Saturday, January 28, 2012

Consistent priorities

I have been waiting for inspiration - sometimes it's a long wait.

Having been at a Unitarian district meeting on Wednesday and heard people expressing dismay at the significant focus and financial investment that the Executive Committee is giving to establishing new Unitarian congregations I was nudged into looking again at the strategic priorities presentation given at last year's (2011) annual meetings.  Nowhere in this document, which was the sum total of the General Assembly's strategic priorities, was there any mention of starting new congregations.

Let's look first at this presentation - it starts with

Economics and Ideals

• The Annual Meetings in 2009 proposed developments which proved unaffordable
• The EC referred the difficulty back to the Annual Meetings in 2010 through the
‘Difficult Choices’ presentation
• UK Unitarians and Free Christians were able to prioritise our needs for the future

These proposed developments in 2009 were (from two separate motions) to have two workers focusing on information and social justice. Certainly if they were part-time workers it would have cost about £50,000 or perhaps a little less.
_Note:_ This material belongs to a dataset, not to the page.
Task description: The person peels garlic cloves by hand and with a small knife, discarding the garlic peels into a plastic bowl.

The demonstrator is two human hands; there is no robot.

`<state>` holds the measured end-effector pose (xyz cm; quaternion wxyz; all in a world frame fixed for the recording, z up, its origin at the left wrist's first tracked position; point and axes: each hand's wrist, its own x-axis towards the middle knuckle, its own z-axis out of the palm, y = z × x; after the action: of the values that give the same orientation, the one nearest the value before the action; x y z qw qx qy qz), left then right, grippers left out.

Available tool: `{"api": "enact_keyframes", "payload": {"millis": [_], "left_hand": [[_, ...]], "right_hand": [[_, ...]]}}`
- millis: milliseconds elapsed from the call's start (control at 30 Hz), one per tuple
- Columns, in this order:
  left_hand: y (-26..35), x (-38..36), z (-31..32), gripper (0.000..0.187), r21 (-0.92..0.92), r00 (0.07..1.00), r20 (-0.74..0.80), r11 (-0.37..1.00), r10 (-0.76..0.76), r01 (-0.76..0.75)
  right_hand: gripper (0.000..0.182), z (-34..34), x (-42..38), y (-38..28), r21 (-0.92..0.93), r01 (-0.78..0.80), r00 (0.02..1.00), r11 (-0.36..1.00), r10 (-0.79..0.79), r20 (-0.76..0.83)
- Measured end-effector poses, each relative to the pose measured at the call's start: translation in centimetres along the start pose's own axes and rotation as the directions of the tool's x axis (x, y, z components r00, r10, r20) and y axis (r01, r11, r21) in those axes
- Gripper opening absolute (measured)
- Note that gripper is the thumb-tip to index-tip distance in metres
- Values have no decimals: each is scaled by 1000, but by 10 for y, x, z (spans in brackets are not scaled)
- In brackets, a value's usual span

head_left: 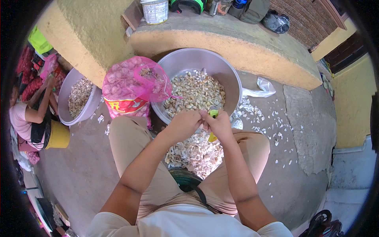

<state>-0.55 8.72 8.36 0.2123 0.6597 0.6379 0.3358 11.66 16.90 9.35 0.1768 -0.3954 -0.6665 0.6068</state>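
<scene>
Both hands meet over the near rim of a large lilac basin (233, 75) that holds many garlic cloves (195, 89). My left hand (183, 125) is closed, its fingertips pinched against the other hand; what they hold is too small to make out. In my right hand (221, 125), curled shut, is a yellow-green handle (212, 137), showing above and below the fingers. Beneath the hands, between my knees, lies a heap of papery garlic skins (201, 154). A pink mesh sack of garlic (124, 83) stands against the basin's left side.
At left, a person (31, 118) sits by a yellow bucket (59, 134) and a second lilac basin (92, 100) of cloves. A concrete ledge (225, 43) runs behind my basin, bearing a white bucket (154, 12). Skins and a plastic bag (262, 87) litter the floor at right.
</scene>
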Motion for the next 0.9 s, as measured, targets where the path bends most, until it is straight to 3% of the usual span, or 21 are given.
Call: {"api": "enact_keyframes", "payload": {"millis": [100,200,300,433,500,600,700,800,900], "left_hand": [[2,-1,-6,7,95,995,100,995,-14,5],[-7,-1,-6,8,-36,994,103,999,23,-19],[-13,1,-4,12,-144,996,74,988,-48,59],[-15,3,-4,15,-378,981,-73,915,-181,141],[-22,4,5,17,-455,970,-95,876,-223,157],[-31,6,10,12,-855,887,53,438,-458,277],[-28,11,12,11,-967,822,103,137,-561,215],[-36,12,17,16,-966,874,110,157,-473,207],[-30,9,19,23,-817,888,39,497,-459,292]], "right_hand": [[27,2,0,1,38,-1,1000,999,1,13],[25,0,-1,-2,132,-43,999,990,42,7],[23,-2,-1,-3,265,-65,995,962,82,-54],[23,-9,6,2,523,-43,987,851,117,-109],[24,-10,6,1,496,-51,988,867,116,-101],[25,-9,7,0,567,-39,989,823,113,-96],[25,-11,11,1,635,-26,985,772,129,-116],[26,-13,12,2,599,-24,984,801,124,-127],[27,-12,7,-4,501,-25,988,865,99,-122]]}}
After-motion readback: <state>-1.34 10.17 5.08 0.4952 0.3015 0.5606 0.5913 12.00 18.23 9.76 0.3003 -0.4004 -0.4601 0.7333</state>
We were also told in the 2011 presentation that the General Assembly would 

... ensure that all Unitarian congregations can have access to professional Ministerial or recognised lay leadership and support.
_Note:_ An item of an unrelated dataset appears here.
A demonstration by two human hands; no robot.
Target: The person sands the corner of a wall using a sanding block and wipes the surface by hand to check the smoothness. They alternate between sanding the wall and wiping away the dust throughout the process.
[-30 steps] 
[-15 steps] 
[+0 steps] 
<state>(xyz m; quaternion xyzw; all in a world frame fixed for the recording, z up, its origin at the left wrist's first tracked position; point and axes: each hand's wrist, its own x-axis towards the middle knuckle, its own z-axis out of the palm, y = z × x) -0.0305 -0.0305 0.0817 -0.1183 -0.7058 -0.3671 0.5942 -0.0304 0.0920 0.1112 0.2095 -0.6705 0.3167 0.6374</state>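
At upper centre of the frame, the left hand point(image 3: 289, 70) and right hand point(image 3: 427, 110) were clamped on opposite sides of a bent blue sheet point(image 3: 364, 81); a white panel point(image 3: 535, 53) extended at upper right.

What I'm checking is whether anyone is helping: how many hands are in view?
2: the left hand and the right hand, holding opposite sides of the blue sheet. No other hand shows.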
Now we are being told that we will be having a 2020 Congregational DevelopmentProgramme.  This has come out of the blue and has no business plan to support its prioritisation. This is what this programme will do.

The 2020 Congregational Development Programme was given the go-ahead along with the establishment of a 2020 Board. It includes a range of possible models with lots of room for creativity locally; new planting, restart, side-by-side (parallel congregation in the same location to existing one), satellites and spin-offs and social responsibility starts. 

The report on finances was considered which looked at the likely costs and possible funding opportunities to start and grow the programme. The financial modelling indicated that to establish a total of seventeen new congregations the net cost would be approximately £1.3million. There were several options outlined for raising this considerable sum. The programme would work alongside current initiatives such as the Future Ministry pilot in Scotland. 

It was also recognised that in the eleven year time period it is likely that some current congregations may close and that the support to the General Assembly from the Bowland Trust will then be at an end. This was therefore a "window of opportunity" to promote growth to arrest the serious numerical decline of the Unitarian Movement.

We are also told that from a £45,000 legacy, matched with Bowland Trust monies bringing the amount to £90,000, the Executive Committee agreed to allocate  £50,000 to the Congregational Development Programme (as start-up grant).  It just so happens that this amount matches what it would have cost to implement the motion that was passed in 2009. This latter was actually agreed by us, the former has not been.

What are we to make of this?  First we are told there is no money to support the implementation of motions which were adopted democratically; we are then told that following consultation these are the GA's priorities; we are told that existing congregations will be prioritised so that they will have access to professional Ministerial or recognised lay leadership and support; and then not twelve month's later we have something not identified in the priorities being allocated significant amounts of money - seemingly given much more significance over those priorities which were presented to us in April 2011.

I am not sure what to think but fundamentally this feels all wrong.